Will HVAC installers be trained on them, or will they continue to size them for AC load and as a result install systems that are unable to heat below 25F (-5C). The heat pump itself of course can provide heat down to -20F/-25C but it cannot provide enough heat for the climate and so you spend most of the year using the backup heating system (or your house is dangerously cold)

[–] silence7@slrpnk.net 7 points 1 month ago (1 children)

What I recommend doing is finding an installer who is certified by the manufacturer; they tend to be trained to do it right.

[–] bluGill@kbin.run 4 points 1 month ago (2 children)

My installer was certified. It was installed right and works well - until the temperature gets to 25F and it just isn't large enough to keep up. This is a sales problem and a larger unit would be more expensive so they didn't offer it to me.

[–] silence7@slrpnk.net 3 points 1 month ago

I'd provide that feedback. They need to hear it.

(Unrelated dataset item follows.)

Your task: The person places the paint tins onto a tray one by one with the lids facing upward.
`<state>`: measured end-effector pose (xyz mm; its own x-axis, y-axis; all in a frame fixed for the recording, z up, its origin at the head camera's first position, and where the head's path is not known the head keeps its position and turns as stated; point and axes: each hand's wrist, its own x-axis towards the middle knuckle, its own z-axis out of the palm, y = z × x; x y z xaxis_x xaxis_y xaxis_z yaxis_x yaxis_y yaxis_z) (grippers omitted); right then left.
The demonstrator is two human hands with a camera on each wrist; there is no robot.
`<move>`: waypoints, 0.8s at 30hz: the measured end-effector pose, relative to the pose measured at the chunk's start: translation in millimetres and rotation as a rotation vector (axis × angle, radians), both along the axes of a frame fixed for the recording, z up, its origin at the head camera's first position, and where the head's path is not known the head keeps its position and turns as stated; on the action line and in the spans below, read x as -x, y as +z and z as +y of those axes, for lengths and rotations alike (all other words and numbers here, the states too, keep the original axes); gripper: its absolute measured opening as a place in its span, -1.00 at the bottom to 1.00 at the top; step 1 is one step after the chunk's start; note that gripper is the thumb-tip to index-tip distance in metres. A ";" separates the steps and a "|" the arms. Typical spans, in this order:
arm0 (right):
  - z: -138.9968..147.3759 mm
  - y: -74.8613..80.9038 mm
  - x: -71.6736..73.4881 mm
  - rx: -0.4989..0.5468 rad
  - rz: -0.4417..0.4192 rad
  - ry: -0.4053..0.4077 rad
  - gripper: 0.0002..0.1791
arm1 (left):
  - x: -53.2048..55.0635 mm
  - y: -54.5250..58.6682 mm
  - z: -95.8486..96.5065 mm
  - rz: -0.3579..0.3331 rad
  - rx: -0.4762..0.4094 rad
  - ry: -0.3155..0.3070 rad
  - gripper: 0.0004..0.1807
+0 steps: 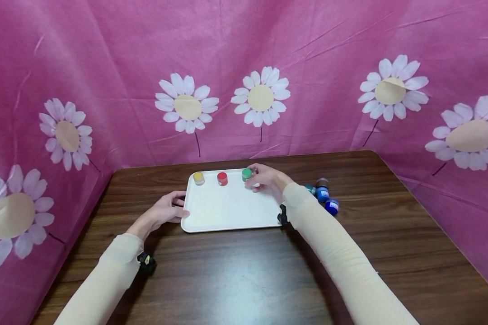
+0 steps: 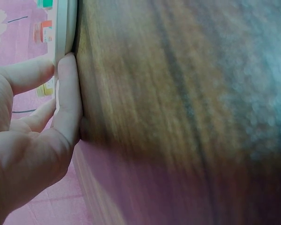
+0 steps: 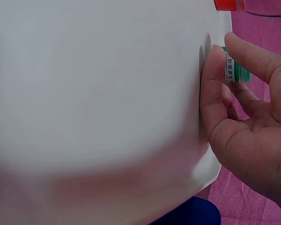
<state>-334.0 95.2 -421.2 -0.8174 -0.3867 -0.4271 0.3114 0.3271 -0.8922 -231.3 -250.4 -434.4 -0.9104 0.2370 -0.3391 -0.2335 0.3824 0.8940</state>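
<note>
A white rectangular tray (image 1: 232, 210) lies on the table. At its left edge my left hand (image 1: 166, 209) pinches the rim, with the thumb on top and a finger under it, as the left wrist view shows. My right hand (image 1: 270, 177) holds a small paint jar with a green lid (image 1: 246, 173) at the tray's far edge. In the right wrist view, thumb and fingers surround this green jar (image 3: 230, 68), whose label faces the camera. To its left on the tray stand a red paint jar (image 1: 222, 179) and a yellow paint jar (image 1: 199, 178).
Right of the tray, several more jars sit close together: a blue jar (image 1: 322, 194), a dark blue one (image 1: 332, 207), a brown-lidded one (image 1: 322, 182) and a teal one (image 1: 310, 189) partly behind the right sleeve. A pink flowered cloth (image 1: 309, 90) hangs behind the wooden table (image 1: 227, 280).
</note>
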 end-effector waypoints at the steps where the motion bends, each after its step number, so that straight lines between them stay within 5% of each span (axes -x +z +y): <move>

[–] spidermanchild@sh.itjust.works 1 points 1 month ago

It sounds like a system design issue, i.e. they always intended there to be a "primary" heating system below 25F and it was sized as such. For every customer like you, there are 3 more that want to keep a fossil backup system in place so that's where the market is. Unfortunately that also means customers need to be very educated themselves to select the "right" opinion. There are also downsides to oversizing heat pumps too, and typically oversizing is very common since manual J is overly conservative and installers are used to oversizing fossil systems. Your best bet is more weatherization to decrease heating load so that your HP can meet that load. Yes capacity drops as temperatures decrease, but good ccASHP can maintain full output closer to 0F. Do you have like a 1 ton mini for a whole home in Maine?